Mexico City, Mexico - The Rev. Habacuc Hernandez Beni tez, a Roman Catholic priest in Guerrero, Mexico, knew the mountain towns of the southwestern state like the back of his hand. He made it his mission to seek young men for the priesthood, driving far and wide to find them.

That intimate knowledge may have cost him his life: On June 13 he was gunned down, along with two prospective seminary students, as they drove to a pastoral meeting in the town of Arcelia. It is the first murder of a priest that the Roman Catholic Church links directly to drug traffickers since Mexican President Felipe Calderón first dispatched the military to root out organized crime in 2006.

In many ways, priests are brought into drug violence the same way the rest of the country is: Their neighbors are traffickers, and they face the consequences of speaking out or knowing too much. But priests' leadership in the country's small communities means they see and hear more than average citizens – things that could make them targets in Mexico's increasingly brutal drug violence. Now they are forming a more unified voice: at a semiannual bishops' meeting in November, insecurity and violence – for the first time – are slated to be the main topics of discussion.

"The church's voice, with respect to organized crime, has been very timid," says Victor Ramos Cortes, a religion expert at the University of Guadalajara. "They have spent most of their time on moral issues such as abortion, euthanasia, or homosexuality, and much less on narco-violence. Hopefully this [meeting] can open up the dialogue."

It is not that priests are routinely victims of organized crime. Many believe tragic cases like the one in Guerrero will remain isolated. In the past 16 years, only 15 priests have been killed suspiciously – in highway accidents or beatings – though most such deaths are unsolved. In 1993, Guadalajara's Cardinal Juan Jesus Posadas Ocampo was gunned down by criminals linked to drug traffickers, but officials say it was a case of mistaken identity. According to an August report by Mexico's Council of Bishops, Mexico is the most dangerous place to be a priest in Latin America, after Colombia.

Authorities have not made any arrests so far in the case of Father Hernandez Benitez, and no motive has been officially ascribed to the deaths. It could have been revenge: One of the young men in the car had family ties to drug traffickers. But because he traveled widely, the priest knew who was who, says Fr. Manuel Corral, press secretary for Mexico's Council of Bishops. "Priests are vulnerable because they have a lot of information," adds Father Corral.

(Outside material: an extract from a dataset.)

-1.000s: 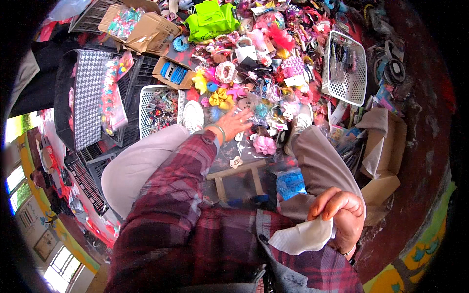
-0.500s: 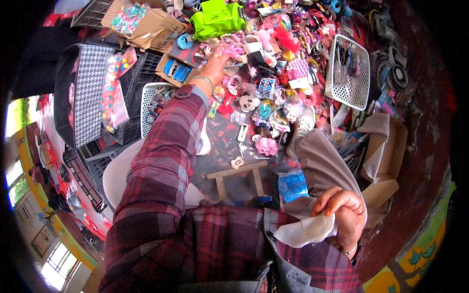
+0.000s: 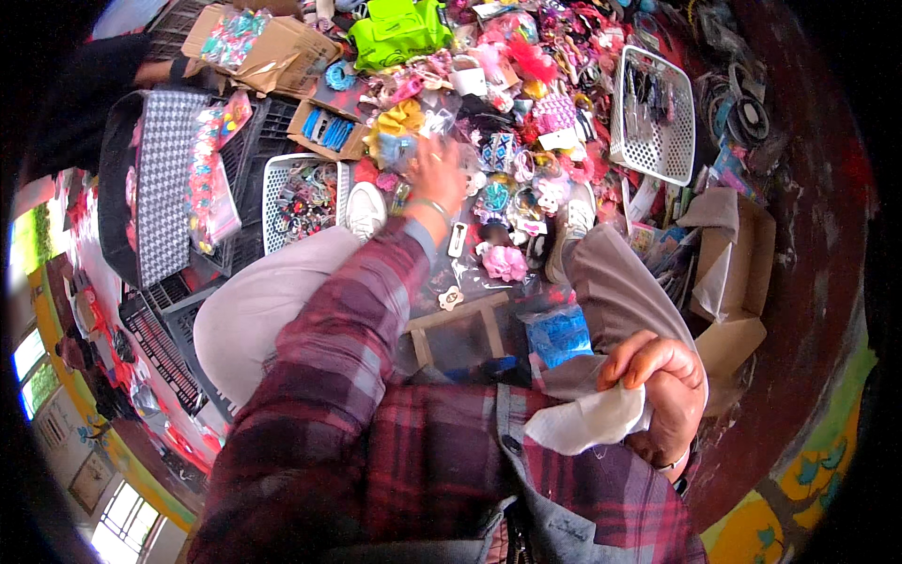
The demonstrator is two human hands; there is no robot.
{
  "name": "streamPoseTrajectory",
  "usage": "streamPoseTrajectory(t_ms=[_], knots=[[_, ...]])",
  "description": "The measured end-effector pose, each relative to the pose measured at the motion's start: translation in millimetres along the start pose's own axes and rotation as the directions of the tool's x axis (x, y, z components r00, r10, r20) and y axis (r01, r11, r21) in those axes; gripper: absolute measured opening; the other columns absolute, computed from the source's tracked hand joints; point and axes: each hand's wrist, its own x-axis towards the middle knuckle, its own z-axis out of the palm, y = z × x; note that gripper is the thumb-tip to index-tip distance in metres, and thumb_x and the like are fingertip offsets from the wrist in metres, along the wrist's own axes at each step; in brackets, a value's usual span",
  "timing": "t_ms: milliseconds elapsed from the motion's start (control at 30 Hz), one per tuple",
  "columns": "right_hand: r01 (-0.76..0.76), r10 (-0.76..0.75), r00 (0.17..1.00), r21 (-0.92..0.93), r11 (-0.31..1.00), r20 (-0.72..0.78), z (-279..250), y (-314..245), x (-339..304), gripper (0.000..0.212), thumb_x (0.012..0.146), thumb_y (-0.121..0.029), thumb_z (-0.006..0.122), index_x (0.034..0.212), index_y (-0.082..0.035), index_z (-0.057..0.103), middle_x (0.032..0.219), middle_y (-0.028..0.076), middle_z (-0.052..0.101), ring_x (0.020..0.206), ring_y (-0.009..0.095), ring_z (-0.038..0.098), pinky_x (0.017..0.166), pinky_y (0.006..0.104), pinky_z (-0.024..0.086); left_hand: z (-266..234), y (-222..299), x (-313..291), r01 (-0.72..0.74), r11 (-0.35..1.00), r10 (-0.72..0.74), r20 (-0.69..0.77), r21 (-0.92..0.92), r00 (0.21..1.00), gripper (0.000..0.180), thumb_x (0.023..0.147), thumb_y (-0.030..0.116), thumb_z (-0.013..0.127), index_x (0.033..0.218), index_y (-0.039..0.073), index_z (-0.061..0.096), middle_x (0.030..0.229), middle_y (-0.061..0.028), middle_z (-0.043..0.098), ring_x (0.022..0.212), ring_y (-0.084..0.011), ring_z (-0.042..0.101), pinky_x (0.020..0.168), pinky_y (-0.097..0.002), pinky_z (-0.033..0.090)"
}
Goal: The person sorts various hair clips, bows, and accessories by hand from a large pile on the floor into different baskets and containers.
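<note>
Nearest: the right hand (image 3: 665, 399) rests by the right thigh, fingers curled in and pinching a white cloth (image 3: 584, 425), which hangs to the left of the fingertips. Left of that thigh lies a blue plastic-wrapped packet (image 3: 558, 336), with a wooden frame (image 3: 459, 320) just beside it.

Beyond the frame: a pink flower (image 3: 505, 263) and, to its left, a white clip (image 3: 458, 240), both between the shoes.

Farther: the left hand (image 3: 437, 176) reaches palm-down over the near edge of a heap of hair accessories (image 3: 554, 115). Hand is motion-blurred; finger spread, and whether anything is held, cannot be told. A yellow hair piece (image 3: 398, 120) is just beyond the fingers.

The heap spreads between two white perforated baskets, the left basket (image 3: 270, 221) holding small mixed pieces, the right basket (image 3: 653, 166) dark slender ones.

Farthest: a lime-green bag (image 3: 399, 38) and an open cardboard box (image 3: 287, 61) to its left.
</note>
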Motion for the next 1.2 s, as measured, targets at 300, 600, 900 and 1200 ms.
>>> streamPoseTrajectory(t_ms=[300, 600, 900, 1200], knots=[[-0.1, 0.1, 0.994, -0.008, 0.995, -0.047, -20, -8, 13, 0.015, 0.073, 0.006, 0.044, 0.068, 0.002, 0.058, 0.078, 0.016, 0.059, 0.071, 0.023, 0.058, 0.068, 0.0309, 0.046, 81, 74, -86, -0.807, 0.588, 0.744, 0.43, -0.057, 0.511, 0.051, 0.074, 0.03, 0.058, 0.122, 0.02, 0.044, 0.143, -0.0084, 0.014, 0.132, -0.027, 0.011, 0.087, -0.0627, 0.031], [-0.102, 0.102, 0.995, -0.011, 0.995, -0.006, -26, -10, 10, 0.015, 0.072, 0.006, 0.044, 0.07, 0.002, 0.059, 0.08, 0.018, 0.06, 0.072, 0.023, 0.058, 0.07, 0.0307, 0.045, 76, 15, -31, -0.83, 0.536, 0.844, 0.139, -0.157, 0.518, 0.029, 0.066, 0.019, 0.059, 0.095, 0.017, 0.052, 0.109, -0.0063, 0.051, 0.107, -0.023, 0.045, 0.082, -0.0426, 0.036], [-0.064, 0.064, 0.995, 0.0, 0.998, 0.077, -20, -14, 4, 0.015, 0.078, -0.002, 0.047, 0.072, 0.002, 0.059, 0.082, 0.018, 0.06, 0.074, 0.022, 0.059, 0.073, 0.0318, 0.045, 10, -30, 47, -0.352, 0.89, 0.378, 0.039, -0.289, 0.925, 0.038, 0.064, 0.003, 0.06, 0.1, 0.007, 0.05, 0.09, -0.0129, 0.057, 0.088, -0.0342, 0.055, 0.08, -0.0401, 0.045], [-0.042, 0.038, 0.996, 0.049, 0.998, 0.081, -20, -12, 2, 0.014, 0.078, 0.0, 0.046, 0.072, 0.003, 0.059, 0.081, 0.018, 0.06, 0.072, 0.022, 0.059, 0.072, 0.0307, 0.045, -3, -48, 68, -0.085, 0.936, 0.016, -0.2, -0.342, 0.98, 0.049, 0.065, 0.008, 0.064, 0.112, 0.008, 0.048, 0.109, -0.0181, 0.052, 0.106, -0.0345, 0.046, 0.092, -0.0399, 0.036]])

Priests also have increasingly been victims of extortion, which, according to the nonprofit Citizens' Institute for Crime Studies (ICESI), was up nationwide by 10 percent from 2007 to 2008. Handwritten notes or anonymous phone calls demanding that priests "buy" their security are most prevalent in states such as Michoacán or Chihuahua. But even in areas where drug trafficking is not ramp-ant, priests are vulnerable.

In the central Mexican town of Texcoco, Fr. Jorge Cuapio says three priests in the past year, out of some 110 in the diocese, have received threats demanding money. The diocese is moving to make priests' phone numbers and addresses private. "[In general,] they think the church has money," Father Cuapio says. But "we decided here we will not negotiate with the bad guys."


Mexico's council of bishops has called for an end to violence. After a mass in Michoacán was interrupted this summer by authorities arresting a suspect, the council said it was praying for traffickers to drop their arms. "We continue to implore the Holy Spirit to move our hearts in these times in which doubt and uncertainty are devastating our country. Sustained by our faith, we have the firm hope of building a Mexico of peace, justice, and harmony," the bishops' conference said in a statement. They have also criticized inefficiency and corruption in authorities.

But they have backed down from taking a lead voice, in part for their own and their parishioners' safety. That was clear this spring when the Archbishop of Durango said that he knew where one of Mexico's most wanted fugitives (the reputed head of the Sinaloa Cartel, Joaquin "El Chapo" Guzman) lives, "and everyone knows it except the authorities." He quickly apologized for a statement that could have incited violence.

But in many cases, says Mr. Cortes, priests turn a blind eye, particularly in rural areas where everyone knows who the traffickers are. Priests have also benefited from drug traffickers' deep pockets, which might pay for improvements to churches or sponsor religious festivals.

"A priest won't give communion to someone who is divorced," says Cortes, "but will give it to a drug trafficker that everyone knows." It sends a mixed message, he says.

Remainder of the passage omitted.